## Task details
Which lines in the data below contain the word "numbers"? Pull each of them out.
_____
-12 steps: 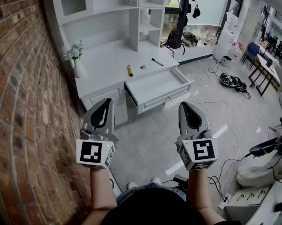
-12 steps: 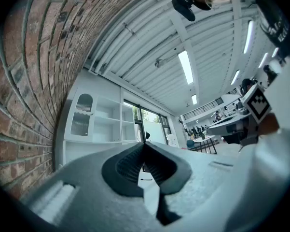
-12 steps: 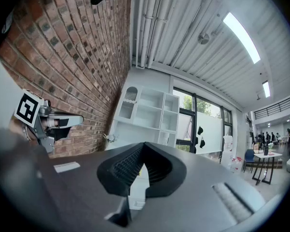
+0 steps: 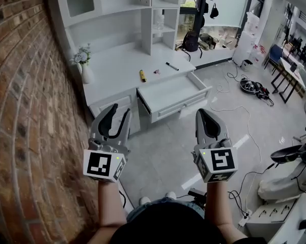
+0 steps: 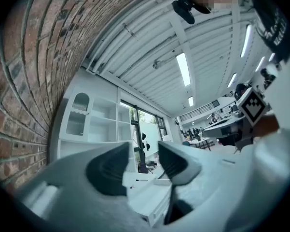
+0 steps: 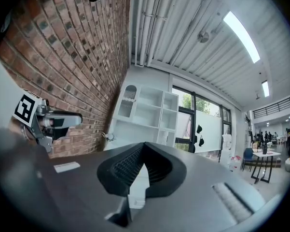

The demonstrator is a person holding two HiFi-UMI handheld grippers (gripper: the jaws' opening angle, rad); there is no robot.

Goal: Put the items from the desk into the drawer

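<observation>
Brick wall (image 4: pixel 20 85) down the left side, grey floor, and a big white shelving unit with a white desk surface (image 4: pixel 112 60) built into it. Its one white pull-out drawer (image 4: pixel 168 93) is open and looks empty, so I'd say nothing's been put away yet and the whole job is left. Both tools hang over the floor, well apart from the surface. The left tool (image 4: pixel 120 111) has its jaws slightly apart with nothing between them, and the right tool (image 4: pixel 203 113) is pinched together, also empty. On the surface I count three small things: one yellow cylinder-shaped tube (image 4: pixel 141 75), one black marker pen (image 4: pixel 171 66) and one tiny pink bit (image 4: pixel 156 72) I can't identify. There's also one white vase of pale flowers (image 4: pixel 83 65).
</observation>
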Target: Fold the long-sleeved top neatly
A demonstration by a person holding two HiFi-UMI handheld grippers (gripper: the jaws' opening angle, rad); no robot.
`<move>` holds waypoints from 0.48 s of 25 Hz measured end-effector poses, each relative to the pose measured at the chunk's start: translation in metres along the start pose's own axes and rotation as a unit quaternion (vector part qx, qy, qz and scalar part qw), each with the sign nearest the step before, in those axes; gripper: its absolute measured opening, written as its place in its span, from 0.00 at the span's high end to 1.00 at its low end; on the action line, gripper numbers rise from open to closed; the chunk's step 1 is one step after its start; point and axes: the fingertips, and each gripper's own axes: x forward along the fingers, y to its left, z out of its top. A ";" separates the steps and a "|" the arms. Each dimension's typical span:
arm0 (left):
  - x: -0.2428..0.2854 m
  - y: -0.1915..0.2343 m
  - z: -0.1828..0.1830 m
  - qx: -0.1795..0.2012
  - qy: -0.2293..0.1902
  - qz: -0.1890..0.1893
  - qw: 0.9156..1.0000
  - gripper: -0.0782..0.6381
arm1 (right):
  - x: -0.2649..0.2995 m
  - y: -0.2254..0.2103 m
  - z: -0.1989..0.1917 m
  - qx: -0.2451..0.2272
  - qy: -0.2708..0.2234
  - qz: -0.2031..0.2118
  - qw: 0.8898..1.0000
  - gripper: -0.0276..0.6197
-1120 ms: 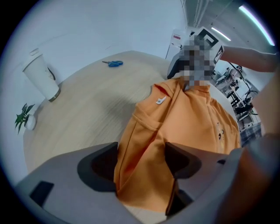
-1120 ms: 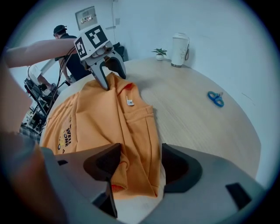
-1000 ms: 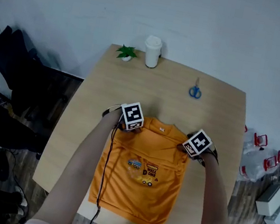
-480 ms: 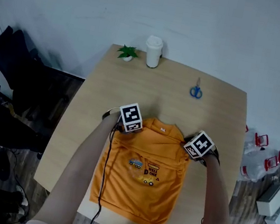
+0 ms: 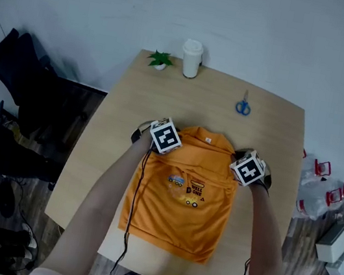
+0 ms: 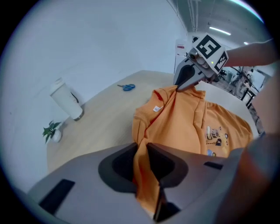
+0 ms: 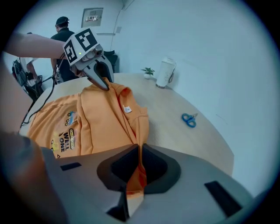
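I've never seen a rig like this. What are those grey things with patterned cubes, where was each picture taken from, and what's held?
No robot here: a person holds a two-jaw gripper in each hand; the patterned cubes belong to them. One picture comes from a camera on the person's head, looking down at the wooden table. The other two come from cameras on the grippers. On the table lie an orange top, blue scissors, a white cup and a small plant. The left gripper and right gripper have just been closing their jaws; each now pinches the top's collar end.
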 end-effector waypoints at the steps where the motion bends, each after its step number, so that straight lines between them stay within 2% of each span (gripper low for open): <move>1: -0.004 0.001 0.003 0.006 -0.005 0.013 1.000 0.79 | -0.002 -0.001 0.002 -0.004 -0.008 -0.007 1.000 0.90; 7: -0.039 -0.010 0.004 0.015 -0.055 0.066 0.996 0.78 | -0.038 0.012 0.017 -0.007 -0.077 -0.023 0.997 0.90; 12: -0.076 -0.035 0.003 0.057 -0.084 0.093 0.990 0.78 | -0.071 0.033 0.020 -0.039 -0.119 -0.040 0.991 0.90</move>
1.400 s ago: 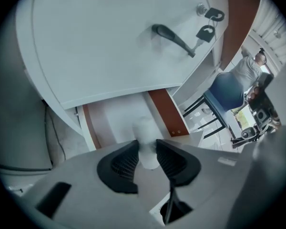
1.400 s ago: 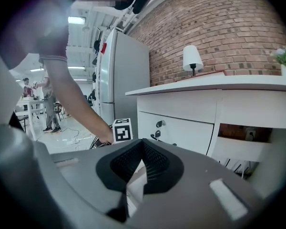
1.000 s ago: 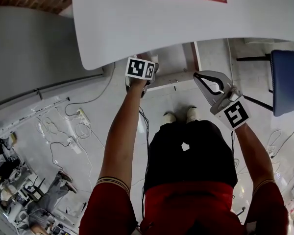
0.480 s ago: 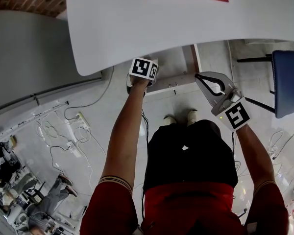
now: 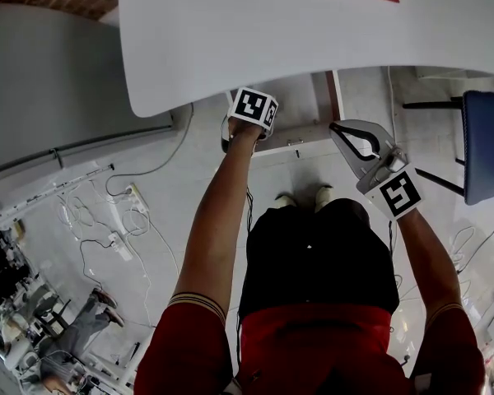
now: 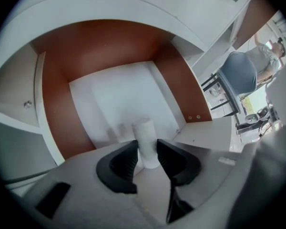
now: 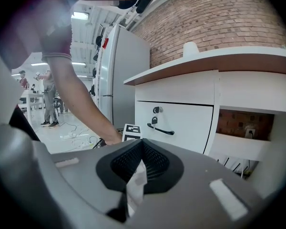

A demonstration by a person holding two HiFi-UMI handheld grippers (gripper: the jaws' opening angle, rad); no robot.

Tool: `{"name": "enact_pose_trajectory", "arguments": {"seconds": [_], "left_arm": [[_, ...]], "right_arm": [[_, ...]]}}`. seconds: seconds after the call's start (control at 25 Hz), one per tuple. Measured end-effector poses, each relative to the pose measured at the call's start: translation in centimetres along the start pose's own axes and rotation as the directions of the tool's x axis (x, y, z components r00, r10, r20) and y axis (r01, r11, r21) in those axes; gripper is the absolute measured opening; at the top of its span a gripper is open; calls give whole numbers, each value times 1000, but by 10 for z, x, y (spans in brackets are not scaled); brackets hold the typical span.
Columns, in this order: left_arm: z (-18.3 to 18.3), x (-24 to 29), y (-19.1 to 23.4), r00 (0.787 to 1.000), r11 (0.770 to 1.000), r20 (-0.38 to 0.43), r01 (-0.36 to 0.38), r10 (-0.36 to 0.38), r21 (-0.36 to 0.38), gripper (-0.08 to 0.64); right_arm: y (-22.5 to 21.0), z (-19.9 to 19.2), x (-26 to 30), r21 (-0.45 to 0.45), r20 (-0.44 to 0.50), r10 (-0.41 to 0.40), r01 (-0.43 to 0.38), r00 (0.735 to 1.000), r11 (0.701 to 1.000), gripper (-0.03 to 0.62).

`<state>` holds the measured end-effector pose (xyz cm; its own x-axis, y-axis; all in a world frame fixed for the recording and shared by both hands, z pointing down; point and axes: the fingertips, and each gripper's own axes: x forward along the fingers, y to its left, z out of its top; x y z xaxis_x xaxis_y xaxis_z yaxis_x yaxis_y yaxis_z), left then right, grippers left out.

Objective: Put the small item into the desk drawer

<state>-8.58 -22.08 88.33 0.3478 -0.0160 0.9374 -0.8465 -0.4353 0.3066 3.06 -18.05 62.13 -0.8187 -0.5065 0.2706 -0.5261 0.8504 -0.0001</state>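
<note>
Left gripper (image 6: 147, 145): jaws opening, with the small white cylinder (image 6: 145, 136) between the pads. Both pads appeared to lie against its sides, so it was not yet let go.

Cylinder pointed into the open drawer (image 6: 55, 104), over the white floor close to the front edge and about midway between the brown side walls. Could not tell whether its far end touched the floor.

Progress, judged: drawer open and item carried inside its walls. Left to do: complete the release, withdraw the gripper, and probably push the drawer shut.

Right gripper (image 7: 142, 149): jaws together, nothing of the task in them. A pale strip showed at the seam below the pads; could not tell whether it belonged to the gripper. It faced a closed drawer front (image 7: 174, 123) with a dark handle, well apart from it.

Pose, head view: left arm (image 5: 222, 212) stretched forward and down, with the gripper's tip hidden under the near edge of the white desk top (image 5: 313, 31). Right arm was bent, its gripper held beside the open drawer and clear of it.
</note>
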Motion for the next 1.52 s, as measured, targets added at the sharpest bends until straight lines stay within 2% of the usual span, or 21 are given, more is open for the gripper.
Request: {"name": "enact_pose_trajectory", "arguments": {"seconds": [0.32, 0.56, 0.64, 0.88, 1.0, 1.08, 1.12, 1.32, 1.52], "left_arm": [[4, -15, 0, 998, 1000, 56, -2, 3, -8, 160], [3, -39, 1, 989, 999, 142, -33, 33, -1, 5], [1, -47, 1, 985, 999, 168, -40, 40, -4, 5], [5, -78, -1, 965, 999, 257, -51, 51, -5, 5], [8, -101, -16, 944, 999, 327, -39, 33, 12, 5], [10, -122, -34, 916, 999, 402, -10, -3, 30, 5], [12, -135, -44, 895, 999, 445, 8, -26, 42, 5], [24, -205, -98, 765, 993, 634, 61, -112, 102, 5], [28, -269, -142, 655, 980, 737, 32, -168, 195, 5]], "right_arm": [[5, 3, -3, 4, -24, 17, -17, 1000, 1000, 12], [15, 13, -3, 21, -25, 24, -23, 999, 1000, 12], [19, 17, -4, 32, -29, 25, -24, 999, 999, 12], [23, 28, -3, 72, -48, 18, -15, 999, 997, 12], [24, 32, -6, 115, -71, 3, 5, 997, 993, 12], [28, 35, -9, 148, -85, -1, 14, 996, 989, 12], [30, 39, -10, 166, -84, 0, 14, 996, 986, 12], [36, 62, -9, 219, -55, 5, 7, 998, 976, 12], [38, 86, -11, 250, -30, -6, 14, 1000, 968, 12]]}}
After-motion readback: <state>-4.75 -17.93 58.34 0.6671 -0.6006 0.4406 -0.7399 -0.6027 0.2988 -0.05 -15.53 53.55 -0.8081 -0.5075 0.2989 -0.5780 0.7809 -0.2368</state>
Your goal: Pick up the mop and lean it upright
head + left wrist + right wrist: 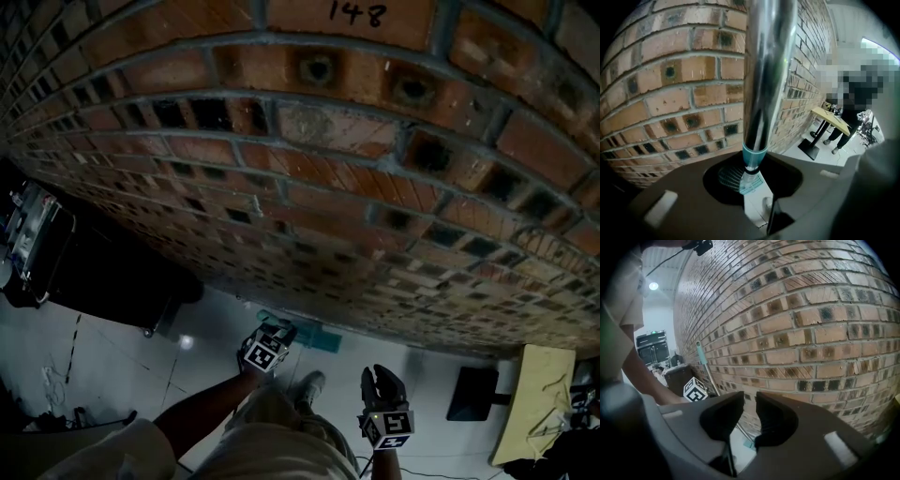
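The mop's shiny metal handle [766, 70] runs up between my left gripper's [757, 158] jaws, which are shut on it just above its teal collar [753, 154]. Far below, the teal mop head [740, 180] rests on the pale floor at the foot of the brick wall [670, 103]. In the head view the left gripper [279, 330] is beside the mop head [305, 336]. The right gripper view shows the tilted handle [712, 380] with its teal top. My right gripper [750, 401] holds nothing, with a narrow gap between its jaws; it hangs lower right [384, 375].
A dark cabinet [112, 272] stands on the left by the wall. A yellow-topped table [536, 398] on a black base [472, 394] is at the right, with a person [853, 103] beside it. My own shoe [309, 384] is on the floor between the grippers.
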`<state>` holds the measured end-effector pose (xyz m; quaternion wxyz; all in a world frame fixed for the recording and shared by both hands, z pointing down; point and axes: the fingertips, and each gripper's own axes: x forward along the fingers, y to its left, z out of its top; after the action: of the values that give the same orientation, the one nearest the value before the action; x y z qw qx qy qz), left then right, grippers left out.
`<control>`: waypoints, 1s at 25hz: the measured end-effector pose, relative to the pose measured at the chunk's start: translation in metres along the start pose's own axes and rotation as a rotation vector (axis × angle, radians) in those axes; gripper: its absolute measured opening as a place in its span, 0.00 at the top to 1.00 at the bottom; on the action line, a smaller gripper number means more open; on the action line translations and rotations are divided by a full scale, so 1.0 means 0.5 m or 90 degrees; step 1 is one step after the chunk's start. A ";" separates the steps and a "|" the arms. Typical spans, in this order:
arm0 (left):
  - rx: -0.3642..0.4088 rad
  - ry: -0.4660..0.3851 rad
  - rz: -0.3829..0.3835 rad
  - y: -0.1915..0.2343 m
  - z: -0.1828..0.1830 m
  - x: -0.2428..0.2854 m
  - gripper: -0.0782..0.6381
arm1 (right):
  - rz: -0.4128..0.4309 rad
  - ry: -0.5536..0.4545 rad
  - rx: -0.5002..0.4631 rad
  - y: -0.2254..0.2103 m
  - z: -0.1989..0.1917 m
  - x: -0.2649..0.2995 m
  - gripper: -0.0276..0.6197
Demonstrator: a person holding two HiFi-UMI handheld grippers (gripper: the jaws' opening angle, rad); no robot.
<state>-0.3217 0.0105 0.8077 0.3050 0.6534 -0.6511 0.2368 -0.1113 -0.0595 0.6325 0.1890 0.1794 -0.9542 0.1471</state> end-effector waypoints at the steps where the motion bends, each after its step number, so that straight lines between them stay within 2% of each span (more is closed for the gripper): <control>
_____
## Response area
`<move>` holds waypoints from 0.48 s of 25 Hz measured end-effector poses, each relative to the pose measured at the chunk's start: translation in metres along the start pose's own axes and rotation as a unit quaternion (vector part qx, qy, qz and scalar part qw), each with the sign nearest the step before, in those axes; gripper: its absolute measured opening, written as its place in its span, from 0.00 at the span's high end to 1.00 at its low end; on the action line, gripper numbers rise from open to closed; the chunk's step 1 is one step after its start; point and axes: the fingertips, and each gripper's own axes: x forward along the fingers, y to its left, z out of its top. A ";" separates the steps and a "|" the arms. Each dimension's typical span:
Tool: `{"name": "enact_pose_trajectory", "arguments": {"seconds": [_], "left_arm": [[_, ...]], "right_arm": [[_, ...]]}}`. seconds: seconds after the call's start (control at 25 Hz), one per tuple. Measured end-effector poses, each relative to the pose measured at the call's start: translation in centimetres along the start pose's own axes and rotation as the directions of the tool's x axis (x, y, z components r00, r10, r20) and y axis (r01, r11, r21) in those axes; gripper is the absolute measured opening; at the top of its span a gripper is open; calls give whole numbers, each value times 1000, but by 10 for z, x, y (spans in brackets are not scaled); brackets hold the typical span.

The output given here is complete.